Here's the finished Zoanthrope, apart from the basing (which has been done since the picture was taken, plus how I painted it (in the blog link):










You can see more angles (and a bigger picture) here:
*http://chrisgomwfb40khobbyblog.blogspot.co.uk/2012/05/almost-finished-zoanthrope.html*

Enjoy


----------



## kuriojichan (Apr 19, 2012)

I really like the contrast between the 'brain' and 'skin'


----------



## Chris Guard of Mardat (Mar 6, 2011)

Thanks - I'm glad you like the contrast as that was the effect I was hoping to achieve. I think I may use green as the spot colour for my army now.


----------



## KjellThorngaard (Oct 4, 2010)

Nicely done Chris. That is a well executed paint job and a cool little intro transmission.


----------



## nsr250repsol (Oct 4, 2011)

Very nice! +Rep.


----------



## Chris Guard of Mardat (Mar 6, 2011)

*Psychic Duel - Soul Drinkers Librarian & Zoanthrope*



KjellThorngaard said:


> Nicely done Chris. That is a well executed paint job and a cool little intro transmission.


Thanks KjellThorngaard, I'm really "looking forwards to" applying it to at least 60 Gaunts



nsr250repsol said:


> Very nice! +Rep.


Thanks buddy, and cheers for the rep

-------------------------​
Thought I'd post the based Zoanthrope here, in a duel with a Librarian:


















More pics of the Librarian on the blog (sorry, none of the zoanthrope!):
http://chrisgomwfb40khobbyblog.blogspot.co.uk/2012/05/psychic-duel-soul-drinkers-librarian.html


----------



## Chris Guard of Mardat (Mar 6, 2011)

*Ripper Swarms*

_The sounds of hundreds of tiny gnashing teeth made Sergeant Serpentius turn suddenly. Down below, he could see hordes of rippers moving towards his position. Serpentius fired a round from his combi-flamer into the mass of bodies, hoping to frighten them away, but they kept coming. A shadow passed across him, and he glanced up, searching the sky.
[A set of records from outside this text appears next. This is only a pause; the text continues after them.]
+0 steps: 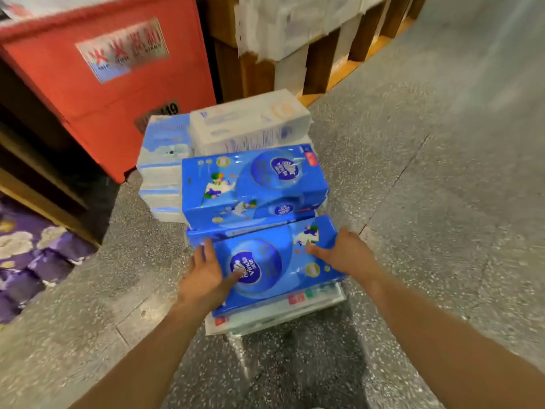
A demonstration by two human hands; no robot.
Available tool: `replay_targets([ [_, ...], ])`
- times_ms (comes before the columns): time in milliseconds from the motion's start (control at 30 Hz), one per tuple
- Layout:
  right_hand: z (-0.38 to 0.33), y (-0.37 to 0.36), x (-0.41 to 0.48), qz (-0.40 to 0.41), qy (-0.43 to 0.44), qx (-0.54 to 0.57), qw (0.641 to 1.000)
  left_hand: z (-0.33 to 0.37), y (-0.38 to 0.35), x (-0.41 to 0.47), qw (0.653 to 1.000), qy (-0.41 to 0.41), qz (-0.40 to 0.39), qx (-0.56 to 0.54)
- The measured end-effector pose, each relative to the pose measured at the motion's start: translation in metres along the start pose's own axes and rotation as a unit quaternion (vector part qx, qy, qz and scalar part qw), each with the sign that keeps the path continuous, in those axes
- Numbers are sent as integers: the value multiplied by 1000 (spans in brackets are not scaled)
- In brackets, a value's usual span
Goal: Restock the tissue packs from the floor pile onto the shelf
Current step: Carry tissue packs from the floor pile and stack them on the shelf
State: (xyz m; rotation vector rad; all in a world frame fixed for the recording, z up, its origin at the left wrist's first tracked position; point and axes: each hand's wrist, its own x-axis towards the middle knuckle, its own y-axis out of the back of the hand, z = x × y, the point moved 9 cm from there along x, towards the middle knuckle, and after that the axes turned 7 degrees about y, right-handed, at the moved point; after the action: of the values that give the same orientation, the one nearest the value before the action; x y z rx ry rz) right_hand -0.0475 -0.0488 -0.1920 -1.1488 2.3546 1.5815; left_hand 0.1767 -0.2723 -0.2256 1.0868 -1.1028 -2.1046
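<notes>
1. Task thing: the near blue pack (274, 261) sits between the grips, on top of the floor pile and not yet lifted, judging by how it lies.
2. Left grip (203, 273): apart, fingers straight along the pack's left side, thumb on the top face. It presses the pack and does not clamp it.
3. Right grip (345, 255): on the pack's right edge with one digit on the top face. The rest is hidden behind the edge, so I cannot tell if it is clamped.
4. Risk: the wrap looks glossy. A flat-sided squeeze could let the pack slide out downward on the lift.
5. Risk: the pack lies skewed on the white pack (309, 302) directly beneath the grips. Dragging instead of lifting could pull that one out of the pile.
6. Risk: the second blue pack (253, 184) just beyond the grips sits higher and close. A forward tilt on the lift could knock it into the white top pack (250, 125) or the pale blue pack (163, 160) further beyond.
7. Risk: soft packs dent, and over-squeezing to stop a slip would crush the sides.
8. Containers: the red bin (118, 113) stands well beyond and left of the left grip. Its contents are blurred, so I cannot tell what it holds.
9. The low shelf bay (44, 208) left of the left grip holds purple packs (38, 255).
10. The wooden shelf (321, 63) far beyond the right grip holds white packs (280, 25), too blurred to identify.
</notes>
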Motion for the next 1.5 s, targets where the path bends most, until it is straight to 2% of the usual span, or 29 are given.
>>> replay_targets([
  [100, 13, -20, 21, 12, -25, 74, 997, -23, -28, 14, 996, 68, -6, -65],
  [200, 15, -30, 34, 16, -21, 130, 991, -33, -42, 20, 977, 108, -44, -178],
  [367, 5, -11, 9, 79, -19, 196, 977, -26, -5, -7, 963, 129, -28, -236],
  [467, -25, 33, -31, 115, -26, 209, 971, -16, 56, -48, 955, 132, 4, -266],
  [567, -82, 99, -81, 137, 6, 210, 968, -5, 140, -92, 953, 121, 26, -275],
  [867, -255, 325, -271, 155, 75, 240, 955, 69, 461, -277, 942, 55, 118, -308],
  [1000, -299, 393, -350, 138, 101, 252, 952, 90, 554, -360, 939, 38, 140, -311],
  [1100, -319, 437, -402, 136, 118, 278, 943, 109, 604, -418, 936, 33, 155, -316],
  [1200, -336, 472, -443, 125, 171, 270, 939, 119, 633, -468, 927, 45, 182, -324],
  [1367, -357, 513, -479, 98, 241, 268, 928, 120, 654, -540, 901, 66, 248, -351],
  [1500, -398, 516, -504, 48, 304, 253, 917, 92, 656, -599, 870, 99, 303, -376],
])
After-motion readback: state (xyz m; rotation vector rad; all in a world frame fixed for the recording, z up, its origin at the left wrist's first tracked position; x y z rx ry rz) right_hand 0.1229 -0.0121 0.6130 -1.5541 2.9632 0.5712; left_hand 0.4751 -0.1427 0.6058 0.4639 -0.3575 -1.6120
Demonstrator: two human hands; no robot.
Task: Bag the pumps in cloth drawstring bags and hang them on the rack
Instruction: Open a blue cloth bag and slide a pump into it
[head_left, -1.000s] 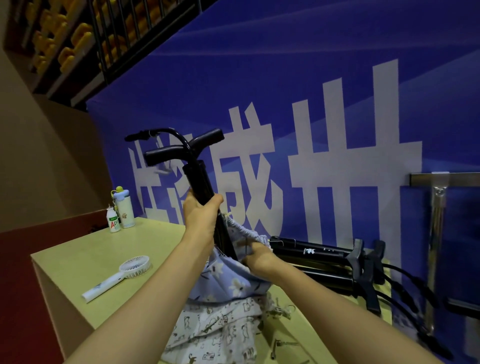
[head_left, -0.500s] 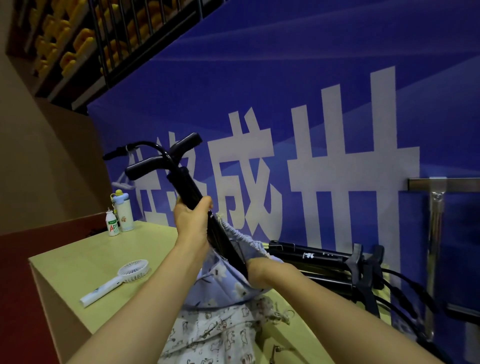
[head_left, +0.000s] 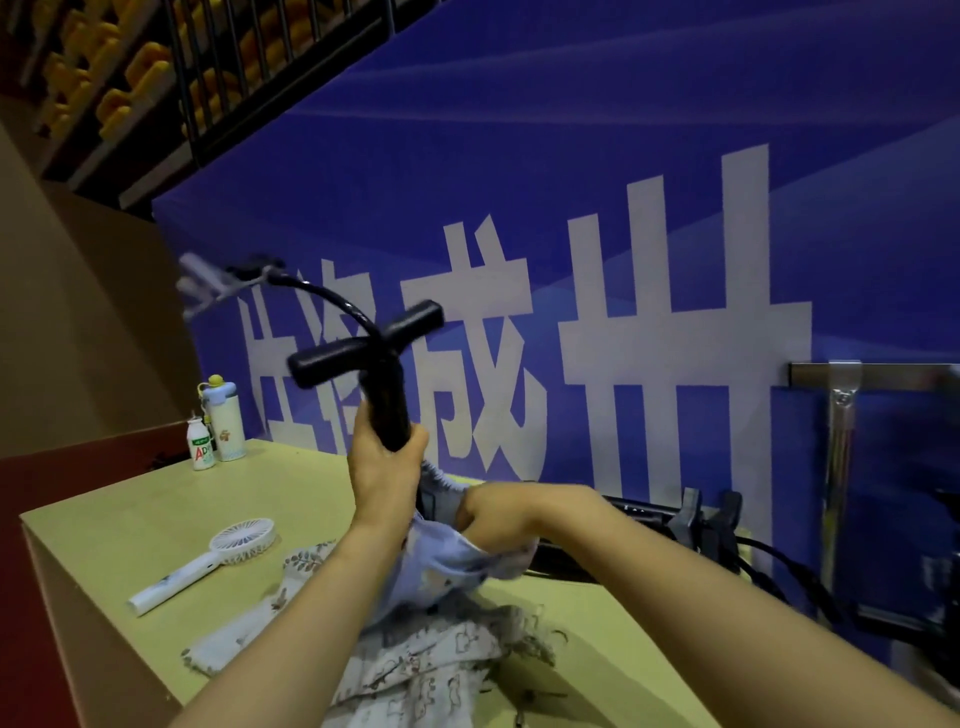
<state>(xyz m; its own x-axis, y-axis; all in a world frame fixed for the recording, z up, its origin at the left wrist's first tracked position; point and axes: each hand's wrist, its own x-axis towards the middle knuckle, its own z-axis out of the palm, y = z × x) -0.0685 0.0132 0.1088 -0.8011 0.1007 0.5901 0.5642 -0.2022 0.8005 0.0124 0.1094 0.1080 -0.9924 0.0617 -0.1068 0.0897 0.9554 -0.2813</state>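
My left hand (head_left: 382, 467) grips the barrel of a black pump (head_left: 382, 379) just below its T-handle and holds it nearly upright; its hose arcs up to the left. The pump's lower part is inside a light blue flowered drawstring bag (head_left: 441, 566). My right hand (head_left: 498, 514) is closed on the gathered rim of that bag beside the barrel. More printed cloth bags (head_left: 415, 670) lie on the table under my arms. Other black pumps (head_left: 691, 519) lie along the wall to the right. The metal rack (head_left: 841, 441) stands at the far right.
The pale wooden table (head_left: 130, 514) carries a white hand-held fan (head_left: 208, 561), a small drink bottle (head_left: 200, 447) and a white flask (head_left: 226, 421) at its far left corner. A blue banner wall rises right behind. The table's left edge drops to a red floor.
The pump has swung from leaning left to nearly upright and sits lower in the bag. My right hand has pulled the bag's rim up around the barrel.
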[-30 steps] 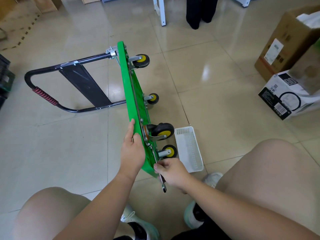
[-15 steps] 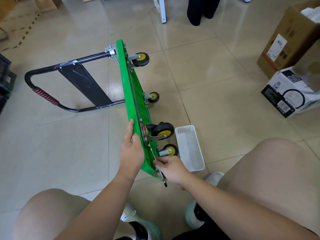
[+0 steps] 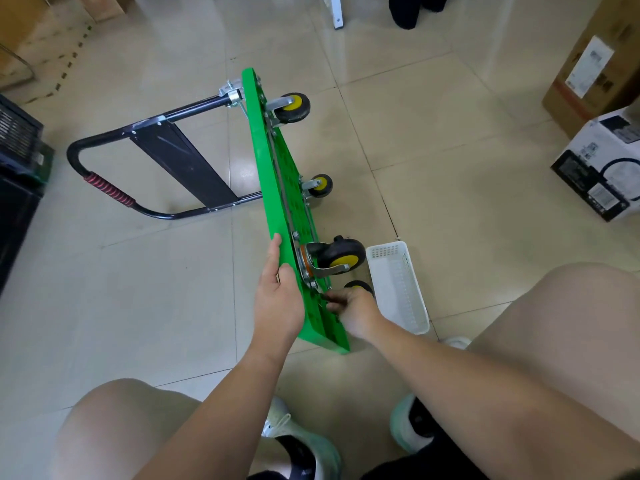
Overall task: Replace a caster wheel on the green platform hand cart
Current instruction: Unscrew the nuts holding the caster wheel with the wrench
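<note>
The green platform cart [image 3: 273,188] stands on its long edge on the tiled floor, its black folding handle [image 3: 110,188] lying to the left. My left hand [image 3: 278,306] grips the platform's upper edge near its close end. My right hand [image 3: 356,311] is against the underside just below the mounting plate of the large black-and-yellow caster [image 3: 341,256], fingers curled round a wrench whose dark tip [image 3: 323,296] shows at the fingertips. This hand partly hides the lower near caster [image 3: 360,285]. Two more casters [image 3: 292,107] [image 3: 320,186] sit at the far end.
A white plastic basket [image 3: 398,289] lies on the floor right beside the near casters. Cardboard boxes [image 3: 595,64] [image 3: 599,168] stand at the right, and a black crate [image 3: 17,161] at the left edge. My knees and shoes fill the bottom of the view.
My right hand has moved up from the platform's near corner to the underside below the caster plate, taking the wrench with it. My left hand has kept its grip.
</note>
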Motion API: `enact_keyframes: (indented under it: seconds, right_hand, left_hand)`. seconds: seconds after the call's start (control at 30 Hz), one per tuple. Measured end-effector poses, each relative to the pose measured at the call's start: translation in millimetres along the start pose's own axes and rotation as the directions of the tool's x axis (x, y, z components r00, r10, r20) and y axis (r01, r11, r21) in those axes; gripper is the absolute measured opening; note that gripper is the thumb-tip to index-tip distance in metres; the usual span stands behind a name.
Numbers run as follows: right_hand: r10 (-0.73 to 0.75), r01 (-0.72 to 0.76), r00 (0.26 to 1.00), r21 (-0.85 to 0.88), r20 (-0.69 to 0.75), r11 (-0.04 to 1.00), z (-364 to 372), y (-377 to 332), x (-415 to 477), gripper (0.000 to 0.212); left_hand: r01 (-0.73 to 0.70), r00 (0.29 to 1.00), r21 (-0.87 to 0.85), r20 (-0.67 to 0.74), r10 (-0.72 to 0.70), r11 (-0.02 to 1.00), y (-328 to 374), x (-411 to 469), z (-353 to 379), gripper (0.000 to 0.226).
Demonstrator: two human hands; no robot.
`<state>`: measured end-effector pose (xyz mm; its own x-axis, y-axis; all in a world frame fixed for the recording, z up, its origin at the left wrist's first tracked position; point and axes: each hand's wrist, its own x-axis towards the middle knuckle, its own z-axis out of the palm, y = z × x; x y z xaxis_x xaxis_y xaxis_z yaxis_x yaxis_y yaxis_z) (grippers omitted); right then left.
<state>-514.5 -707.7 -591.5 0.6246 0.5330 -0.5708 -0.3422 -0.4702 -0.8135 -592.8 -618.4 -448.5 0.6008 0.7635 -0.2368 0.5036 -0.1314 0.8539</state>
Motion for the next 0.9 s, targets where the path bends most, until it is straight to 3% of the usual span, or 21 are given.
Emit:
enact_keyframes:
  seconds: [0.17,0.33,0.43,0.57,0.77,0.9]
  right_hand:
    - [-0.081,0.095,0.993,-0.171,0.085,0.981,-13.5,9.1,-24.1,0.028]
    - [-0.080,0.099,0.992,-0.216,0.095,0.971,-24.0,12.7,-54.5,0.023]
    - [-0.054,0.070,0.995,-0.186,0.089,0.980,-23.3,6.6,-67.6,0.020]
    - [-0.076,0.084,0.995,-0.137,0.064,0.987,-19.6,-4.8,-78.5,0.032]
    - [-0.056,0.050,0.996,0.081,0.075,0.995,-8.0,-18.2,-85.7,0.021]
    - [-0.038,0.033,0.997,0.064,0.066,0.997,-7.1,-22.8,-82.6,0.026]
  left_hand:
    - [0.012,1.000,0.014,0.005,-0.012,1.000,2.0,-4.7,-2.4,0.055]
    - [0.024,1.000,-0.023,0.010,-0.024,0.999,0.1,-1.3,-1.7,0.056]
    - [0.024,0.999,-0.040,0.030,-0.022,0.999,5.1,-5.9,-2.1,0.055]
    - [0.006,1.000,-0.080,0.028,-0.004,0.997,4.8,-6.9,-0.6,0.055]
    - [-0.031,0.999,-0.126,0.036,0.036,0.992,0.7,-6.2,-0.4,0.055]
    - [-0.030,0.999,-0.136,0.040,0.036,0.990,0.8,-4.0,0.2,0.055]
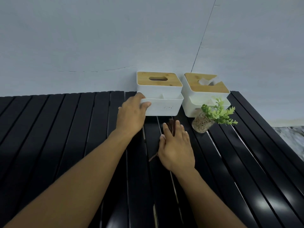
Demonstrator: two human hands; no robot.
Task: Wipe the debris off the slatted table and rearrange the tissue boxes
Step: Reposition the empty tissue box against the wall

The Scout Sergeant shuddered as something stabbed through his back and into his heart, and he fell to the floor, dead._

--------------------------------------------------------------------------​
I got frustrated with the mold lines on the stealers, so painted up some rippers - sorry to disappoint,


5 Ripper Swarms:









The Rippers with the Zoanthrope:









*More pics on my blog:
http://chrisgomwfb40khobbyblog.blogspot.co.uk/2012/05/ripper-swarms.html*


----------



## Chris Guard of Mardat (Mar 6, 2011)

*Metal Hive Tyrant WIP*

Ok, so you may or may not remember *this* post, in which I put a (blurred out) picture of my Hive Tyrant. Well, here's a WIP of the beast in question. Since taking this picture, I have started work on the carapace, and found a proper base (not made with foamboard).










I got it about a year and a half ago, and the Tyrant was an absolute nightmare to put together. I plan on getting a plastic Tyrant, and possibly magnetise it.

*http://chrisgomwfb40khobbyblog.blogspot.co.uk/2012/05/metal-tyranid-hive-tyrant-wip.html*



Also, I'm thinking of changing from Imperial Fists to Crimson Fists - whilst I like Imperial Fists, I feel I would have more fun painting Crimsons - what are your thoughts on this?


----------



## jaysen (Jul 7, 2011)

Man, that Zoanthrope makes me want to put a bolter round through that big green squishy brain. Great work on the models.


----------



## Chris Guard of Mardat (Mar 6, 2011)

:laugh: hahaha, thanks Jaysen, I appreciate - but now I'm worried it is going to get a bolter round (well, several) through its brain when I use it, maybe I should get some Hive Guard...


----------